PROBLEM DESCRIPTION = Copy all the lines of the data that include the word "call".

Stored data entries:

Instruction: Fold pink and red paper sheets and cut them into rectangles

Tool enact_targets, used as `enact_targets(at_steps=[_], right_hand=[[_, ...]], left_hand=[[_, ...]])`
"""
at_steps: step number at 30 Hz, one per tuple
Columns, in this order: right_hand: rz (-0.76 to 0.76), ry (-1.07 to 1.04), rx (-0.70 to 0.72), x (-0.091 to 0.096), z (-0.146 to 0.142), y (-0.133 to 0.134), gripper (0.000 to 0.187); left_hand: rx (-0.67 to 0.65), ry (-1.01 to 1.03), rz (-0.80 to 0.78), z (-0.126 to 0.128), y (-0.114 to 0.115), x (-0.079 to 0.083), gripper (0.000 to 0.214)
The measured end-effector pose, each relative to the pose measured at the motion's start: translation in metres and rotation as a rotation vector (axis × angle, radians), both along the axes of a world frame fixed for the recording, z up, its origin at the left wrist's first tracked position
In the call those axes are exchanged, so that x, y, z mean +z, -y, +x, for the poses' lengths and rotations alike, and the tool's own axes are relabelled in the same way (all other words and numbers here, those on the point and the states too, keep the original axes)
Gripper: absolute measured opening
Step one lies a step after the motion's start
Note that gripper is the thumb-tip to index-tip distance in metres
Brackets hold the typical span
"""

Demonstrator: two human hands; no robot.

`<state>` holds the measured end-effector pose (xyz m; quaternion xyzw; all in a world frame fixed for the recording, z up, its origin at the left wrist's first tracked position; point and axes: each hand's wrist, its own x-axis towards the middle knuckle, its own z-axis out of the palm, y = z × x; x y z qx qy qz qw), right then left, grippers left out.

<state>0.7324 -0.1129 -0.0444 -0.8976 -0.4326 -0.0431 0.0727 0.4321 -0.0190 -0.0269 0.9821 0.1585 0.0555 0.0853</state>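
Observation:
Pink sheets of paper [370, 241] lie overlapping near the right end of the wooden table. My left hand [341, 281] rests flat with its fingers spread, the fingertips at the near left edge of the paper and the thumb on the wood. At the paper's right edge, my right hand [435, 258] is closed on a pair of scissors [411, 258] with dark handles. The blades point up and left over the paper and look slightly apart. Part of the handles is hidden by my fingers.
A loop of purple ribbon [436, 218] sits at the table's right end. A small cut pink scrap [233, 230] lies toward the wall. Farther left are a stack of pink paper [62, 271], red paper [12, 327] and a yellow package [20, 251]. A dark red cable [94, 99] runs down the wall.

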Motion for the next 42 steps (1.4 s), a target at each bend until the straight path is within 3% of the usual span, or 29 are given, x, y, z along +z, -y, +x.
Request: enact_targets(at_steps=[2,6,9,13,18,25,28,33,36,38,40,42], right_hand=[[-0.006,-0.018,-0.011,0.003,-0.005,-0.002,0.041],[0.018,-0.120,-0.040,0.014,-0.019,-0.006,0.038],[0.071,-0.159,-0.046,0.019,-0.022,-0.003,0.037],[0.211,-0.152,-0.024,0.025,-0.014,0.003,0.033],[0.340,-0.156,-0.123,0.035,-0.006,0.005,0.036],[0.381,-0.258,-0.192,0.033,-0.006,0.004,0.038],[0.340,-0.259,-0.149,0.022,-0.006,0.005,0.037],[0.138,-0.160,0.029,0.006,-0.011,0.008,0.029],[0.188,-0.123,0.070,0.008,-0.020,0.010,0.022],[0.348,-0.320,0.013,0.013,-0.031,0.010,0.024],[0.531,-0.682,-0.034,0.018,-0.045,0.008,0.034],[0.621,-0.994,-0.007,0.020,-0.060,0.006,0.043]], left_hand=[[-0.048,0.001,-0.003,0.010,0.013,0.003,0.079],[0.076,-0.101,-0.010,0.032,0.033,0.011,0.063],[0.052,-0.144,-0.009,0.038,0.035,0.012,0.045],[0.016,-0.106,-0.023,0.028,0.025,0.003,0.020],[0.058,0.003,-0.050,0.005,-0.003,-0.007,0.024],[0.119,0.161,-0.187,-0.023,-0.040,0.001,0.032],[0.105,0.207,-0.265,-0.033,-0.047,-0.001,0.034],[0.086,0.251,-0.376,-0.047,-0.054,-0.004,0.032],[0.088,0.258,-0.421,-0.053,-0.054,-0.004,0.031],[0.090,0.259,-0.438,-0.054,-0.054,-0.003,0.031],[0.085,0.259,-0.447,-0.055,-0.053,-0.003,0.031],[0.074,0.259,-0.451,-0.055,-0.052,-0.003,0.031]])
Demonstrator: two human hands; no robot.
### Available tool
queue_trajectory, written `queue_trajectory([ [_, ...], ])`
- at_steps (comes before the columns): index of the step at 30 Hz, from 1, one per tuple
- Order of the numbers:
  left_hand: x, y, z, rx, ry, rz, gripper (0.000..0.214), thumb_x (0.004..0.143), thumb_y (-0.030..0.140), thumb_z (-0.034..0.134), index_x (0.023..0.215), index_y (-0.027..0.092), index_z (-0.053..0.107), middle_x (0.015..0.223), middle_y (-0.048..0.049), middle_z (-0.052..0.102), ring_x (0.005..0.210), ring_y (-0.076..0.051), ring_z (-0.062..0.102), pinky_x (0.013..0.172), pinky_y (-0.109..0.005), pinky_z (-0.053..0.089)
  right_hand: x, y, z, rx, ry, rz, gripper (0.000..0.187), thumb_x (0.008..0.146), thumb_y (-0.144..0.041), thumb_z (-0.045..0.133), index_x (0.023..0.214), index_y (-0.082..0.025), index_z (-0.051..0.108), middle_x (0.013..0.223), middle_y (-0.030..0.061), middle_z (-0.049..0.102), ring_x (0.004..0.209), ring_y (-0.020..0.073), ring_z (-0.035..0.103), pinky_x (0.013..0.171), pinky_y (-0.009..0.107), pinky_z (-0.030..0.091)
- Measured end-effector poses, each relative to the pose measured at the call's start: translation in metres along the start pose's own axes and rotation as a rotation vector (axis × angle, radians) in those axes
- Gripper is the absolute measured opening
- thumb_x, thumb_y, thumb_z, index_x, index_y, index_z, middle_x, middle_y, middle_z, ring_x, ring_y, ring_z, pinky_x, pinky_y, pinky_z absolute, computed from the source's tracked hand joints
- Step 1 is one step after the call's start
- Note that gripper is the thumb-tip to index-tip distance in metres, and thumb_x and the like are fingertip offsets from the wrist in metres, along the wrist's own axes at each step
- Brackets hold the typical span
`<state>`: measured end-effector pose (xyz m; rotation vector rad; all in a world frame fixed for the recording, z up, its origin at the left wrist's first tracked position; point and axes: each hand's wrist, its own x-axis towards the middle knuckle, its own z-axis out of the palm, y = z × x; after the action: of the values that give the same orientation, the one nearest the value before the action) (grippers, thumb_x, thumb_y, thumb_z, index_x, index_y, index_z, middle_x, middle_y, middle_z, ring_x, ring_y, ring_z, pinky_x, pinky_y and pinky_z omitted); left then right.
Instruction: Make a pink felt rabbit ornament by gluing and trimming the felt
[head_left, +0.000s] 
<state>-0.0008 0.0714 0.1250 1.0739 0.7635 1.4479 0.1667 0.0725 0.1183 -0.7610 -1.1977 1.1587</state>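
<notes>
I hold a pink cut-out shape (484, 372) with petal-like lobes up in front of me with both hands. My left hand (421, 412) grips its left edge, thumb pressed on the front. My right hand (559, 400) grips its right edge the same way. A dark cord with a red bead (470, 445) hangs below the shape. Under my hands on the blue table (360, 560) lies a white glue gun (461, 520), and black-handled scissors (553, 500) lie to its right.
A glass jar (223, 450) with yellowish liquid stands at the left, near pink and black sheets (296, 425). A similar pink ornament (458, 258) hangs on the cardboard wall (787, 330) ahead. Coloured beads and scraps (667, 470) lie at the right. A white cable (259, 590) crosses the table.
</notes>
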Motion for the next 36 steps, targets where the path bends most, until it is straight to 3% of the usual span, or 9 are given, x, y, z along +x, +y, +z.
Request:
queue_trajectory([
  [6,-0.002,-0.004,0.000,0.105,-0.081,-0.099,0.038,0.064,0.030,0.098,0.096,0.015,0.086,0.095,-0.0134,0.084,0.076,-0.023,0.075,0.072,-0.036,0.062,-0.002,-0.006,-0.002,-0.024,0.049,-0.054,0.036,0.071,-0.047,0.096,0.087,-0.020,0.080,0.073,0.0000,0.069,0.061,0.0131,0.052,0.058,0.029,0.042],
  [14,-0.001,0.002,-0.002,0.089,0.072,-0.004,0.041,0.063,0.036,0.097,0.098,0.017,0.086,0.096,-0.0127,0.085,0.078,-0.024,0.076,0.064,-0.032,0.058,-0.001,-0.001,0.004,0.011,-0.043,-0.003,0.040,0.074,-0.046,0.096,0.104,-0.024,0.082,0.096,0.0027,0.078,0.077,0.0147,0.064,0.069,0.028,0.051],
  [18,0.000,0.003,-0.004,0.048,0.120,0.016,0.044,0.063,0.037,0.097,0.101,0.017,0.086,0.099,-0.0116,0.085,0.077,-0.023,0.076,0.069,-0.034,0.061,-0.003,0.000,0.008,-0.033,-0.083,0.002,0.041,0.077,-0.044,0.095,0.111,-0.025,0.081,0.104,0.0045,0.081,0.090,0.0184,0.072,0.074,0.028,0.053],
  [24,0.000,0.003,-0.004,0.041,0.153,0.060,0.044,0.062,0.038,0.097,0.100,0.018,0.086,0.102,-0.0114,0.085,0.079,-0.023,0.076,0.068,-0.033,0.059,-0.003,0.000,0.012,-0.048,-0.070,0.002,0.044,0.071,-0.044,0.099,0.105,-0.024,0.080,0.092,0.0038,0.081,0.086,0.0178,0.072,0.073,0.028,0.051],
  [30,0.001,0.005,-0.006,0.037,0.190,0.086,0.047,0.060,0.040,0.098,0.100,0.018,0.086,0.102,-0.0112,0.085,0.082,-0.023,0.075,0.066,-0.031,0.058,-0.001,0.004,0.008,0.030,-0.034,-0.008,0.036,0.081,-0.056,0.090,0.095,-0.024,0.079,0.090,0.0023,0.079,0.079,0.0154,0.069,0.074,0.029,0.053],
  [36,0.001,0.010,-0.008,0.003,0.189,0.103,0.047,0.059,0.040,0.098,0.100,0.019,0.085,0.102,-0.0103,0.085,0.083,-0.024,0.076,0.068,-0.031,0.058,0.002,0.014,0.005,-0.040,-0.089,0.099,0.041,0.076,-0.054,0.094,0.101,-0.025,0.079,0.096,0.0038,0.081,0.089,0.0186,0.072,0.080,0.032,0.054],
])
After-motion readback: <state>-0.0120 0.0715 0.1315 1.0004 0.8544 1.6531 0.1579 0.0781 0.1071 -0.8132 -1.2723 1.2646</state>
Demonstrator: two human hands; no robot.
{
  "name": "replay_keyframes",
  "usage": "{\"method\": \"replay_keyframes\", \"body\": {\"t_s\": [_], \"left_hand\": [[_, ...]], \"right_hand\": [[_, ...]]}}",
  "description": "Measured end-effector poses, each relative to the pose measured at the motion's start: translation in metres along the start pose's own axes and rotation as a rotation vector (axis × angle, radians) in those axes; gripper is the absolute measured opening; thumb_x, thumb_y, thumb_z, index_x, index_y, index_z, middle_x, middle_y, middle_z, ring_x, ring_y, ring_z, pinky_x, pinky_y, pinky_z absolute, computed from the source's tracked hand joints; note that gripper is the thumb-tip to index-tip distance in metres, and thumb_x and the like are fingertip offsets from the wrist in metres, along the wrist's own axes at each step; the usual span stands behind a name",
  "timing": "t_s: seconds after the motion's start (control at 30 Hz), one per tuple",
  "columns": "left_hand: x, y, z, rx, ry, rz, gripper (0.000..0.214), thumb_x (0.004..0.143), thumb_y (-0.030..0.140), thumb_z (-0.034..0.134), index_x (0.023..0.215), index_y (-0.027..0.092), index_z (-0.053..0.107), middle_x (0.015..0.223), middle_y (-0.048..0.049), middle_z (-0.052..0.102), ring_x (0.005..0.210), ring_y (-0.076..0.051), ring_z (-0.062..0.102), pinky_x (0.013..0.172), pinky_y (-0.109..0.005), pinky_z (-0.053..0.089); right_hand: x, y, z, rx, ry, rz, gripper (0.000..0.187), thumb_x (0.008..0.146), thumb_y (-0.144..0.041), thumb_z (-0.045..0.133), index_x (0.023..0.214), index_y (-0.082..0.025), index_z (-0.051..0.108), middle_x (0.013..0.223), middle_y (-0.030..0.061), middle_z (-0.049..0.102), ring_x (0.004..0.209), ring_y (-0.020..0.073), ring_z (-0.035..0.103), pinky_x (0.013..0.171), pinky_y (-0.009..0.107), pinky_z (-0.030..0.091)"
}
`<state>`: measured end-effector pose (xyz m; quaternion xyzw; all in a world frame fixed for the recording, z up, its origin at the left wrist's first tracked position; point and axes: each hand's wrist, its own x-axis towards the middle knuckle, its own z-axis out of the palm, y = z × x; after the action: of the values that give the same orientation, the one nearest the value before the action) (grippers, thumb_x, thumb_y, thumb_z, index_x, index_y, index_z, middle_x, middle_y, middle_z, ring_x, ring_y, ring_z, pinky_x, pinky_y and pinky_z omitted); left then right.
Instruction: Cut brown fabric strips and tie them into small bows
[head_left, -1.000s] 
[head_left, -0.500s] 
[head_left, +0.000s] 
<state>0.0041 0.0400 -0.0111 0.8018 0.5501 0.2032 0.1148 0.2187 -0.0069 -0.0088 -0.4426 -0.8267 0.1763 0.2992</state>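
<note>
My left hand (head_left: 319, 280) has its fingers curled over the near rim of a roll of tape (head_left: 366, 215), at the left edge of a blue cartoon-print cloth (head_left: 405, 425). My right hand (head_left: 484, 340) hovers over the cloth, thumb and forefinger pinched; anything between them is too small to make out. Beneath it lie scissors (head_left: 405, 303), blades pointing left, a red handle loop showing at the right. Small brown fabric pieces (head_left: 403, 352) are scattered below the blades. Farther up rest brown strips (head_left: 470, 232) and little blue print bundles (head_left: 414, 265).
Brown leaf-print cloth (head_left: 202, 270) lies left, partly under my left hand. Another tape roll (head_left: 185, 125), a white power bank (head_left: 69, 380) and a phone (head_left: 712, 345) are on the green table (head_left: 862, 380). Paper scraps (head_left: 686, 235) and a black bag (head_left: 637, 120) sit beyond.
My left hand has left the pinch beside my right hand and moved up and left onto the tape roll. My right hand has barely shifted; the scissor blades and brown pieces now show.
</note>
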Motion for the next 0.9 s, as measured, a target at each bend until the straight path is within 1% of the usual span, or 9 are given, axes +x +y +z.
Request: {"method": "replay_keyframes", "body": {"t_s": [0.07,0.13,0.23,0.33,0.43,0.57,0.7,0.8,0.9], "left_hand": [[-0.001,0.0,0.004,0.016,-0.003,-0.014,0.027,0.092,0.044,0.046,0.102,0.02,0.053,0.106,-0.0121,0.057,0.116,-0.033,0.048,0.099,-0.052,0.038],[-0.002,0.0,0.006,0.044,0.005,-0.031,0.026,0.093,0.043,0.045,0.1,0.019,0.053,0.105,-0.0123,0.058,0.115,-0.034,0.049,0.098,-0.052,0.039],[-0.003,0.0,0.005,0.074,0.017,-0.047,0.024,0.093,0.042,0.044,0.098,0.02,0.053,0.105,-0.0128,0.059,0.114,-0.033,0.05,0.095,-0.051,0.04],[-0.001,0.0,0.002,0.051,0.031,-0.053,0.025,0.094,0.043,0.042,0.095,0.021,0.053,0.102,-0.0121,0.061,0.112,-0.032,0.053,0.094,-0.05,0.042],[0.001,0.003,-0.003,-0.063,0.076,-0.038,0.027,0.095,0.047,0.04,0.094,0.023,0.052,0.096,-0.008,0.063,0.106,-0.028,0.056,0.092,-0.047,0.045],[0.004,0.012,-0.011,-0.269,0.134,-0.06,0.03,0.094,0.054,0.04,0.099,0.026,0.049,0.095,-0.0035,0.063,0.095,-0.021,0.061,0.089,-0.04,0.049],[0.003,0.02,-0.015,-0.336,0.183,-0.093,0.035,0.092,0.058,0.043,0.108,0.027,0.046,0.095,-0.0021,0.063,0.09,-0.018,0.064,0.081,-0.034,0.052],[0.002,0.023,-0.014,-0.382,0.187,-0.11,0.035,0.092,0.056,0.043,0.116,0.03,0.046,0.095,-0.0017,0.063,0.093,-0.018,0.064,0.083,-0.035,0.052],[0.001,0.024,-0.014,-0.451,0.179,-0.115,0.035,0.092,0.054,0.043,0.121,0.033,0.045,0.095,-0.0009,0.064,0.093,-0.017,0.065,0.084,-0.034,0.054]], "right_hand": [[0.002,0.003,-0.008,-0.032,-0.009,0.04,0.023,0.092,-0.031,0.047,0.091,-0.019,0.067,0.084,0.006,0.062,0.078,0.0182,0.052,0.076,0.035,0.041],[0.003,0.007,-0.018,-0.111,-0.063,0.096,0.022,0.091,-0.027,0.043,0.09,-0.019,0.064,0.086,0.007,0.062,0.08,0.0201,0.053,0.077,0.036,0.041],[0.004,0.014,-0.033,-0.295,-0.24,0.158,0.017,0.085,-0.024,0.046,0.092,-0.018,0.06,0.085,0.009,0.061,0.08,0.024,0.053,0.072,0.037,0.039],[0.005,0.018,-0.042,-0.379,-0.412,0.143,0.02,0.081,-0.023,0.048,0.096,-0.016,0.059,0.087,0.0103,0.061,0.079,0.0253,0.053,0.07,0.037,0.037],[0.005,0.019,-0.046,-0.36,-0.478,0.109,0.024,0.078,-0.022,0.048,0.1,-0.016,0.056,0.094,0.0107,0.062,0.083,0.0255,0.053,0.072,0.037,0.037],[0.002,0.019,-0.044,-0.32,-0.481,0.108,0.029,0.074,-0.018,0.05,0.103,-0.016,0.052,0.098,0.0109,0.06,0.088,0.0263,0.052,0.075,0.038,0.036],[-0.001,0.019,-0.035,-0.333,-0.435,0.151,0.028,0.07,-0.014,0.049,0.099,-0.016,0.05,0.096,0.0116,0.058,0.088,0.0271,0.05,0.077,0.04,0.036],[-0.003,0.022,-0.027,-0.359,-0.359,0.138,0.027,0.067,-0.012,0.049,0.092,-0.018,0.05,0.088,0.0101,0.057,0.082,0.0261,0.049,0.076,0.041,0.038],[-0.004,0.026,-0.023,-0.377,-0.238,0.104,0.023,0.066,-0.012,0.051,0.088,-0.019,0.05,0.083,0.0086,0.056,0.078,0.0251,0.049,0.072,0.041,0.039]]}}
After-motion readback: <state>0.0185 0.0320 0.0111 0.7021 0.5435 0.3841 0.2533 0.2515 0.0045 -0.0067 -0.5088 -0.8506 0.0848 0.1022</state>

EXERCISE RESPONSE =
In the call those axes are exchanged, so that x, y, z mean +z, -y, +x, for the poses' lengths and rotations alike, and the tool's own axes are relabelled in the same way (all other words and numbers here, those on the point and the states too, keep the original axes)
- Measured end-effector poses, each relative to the pose measured at the call's start: translation in metres along the start pose's own axes and rotation as a rotation vector (axis × angle, radians) in those axes
- Step 1 is one step after the call's start

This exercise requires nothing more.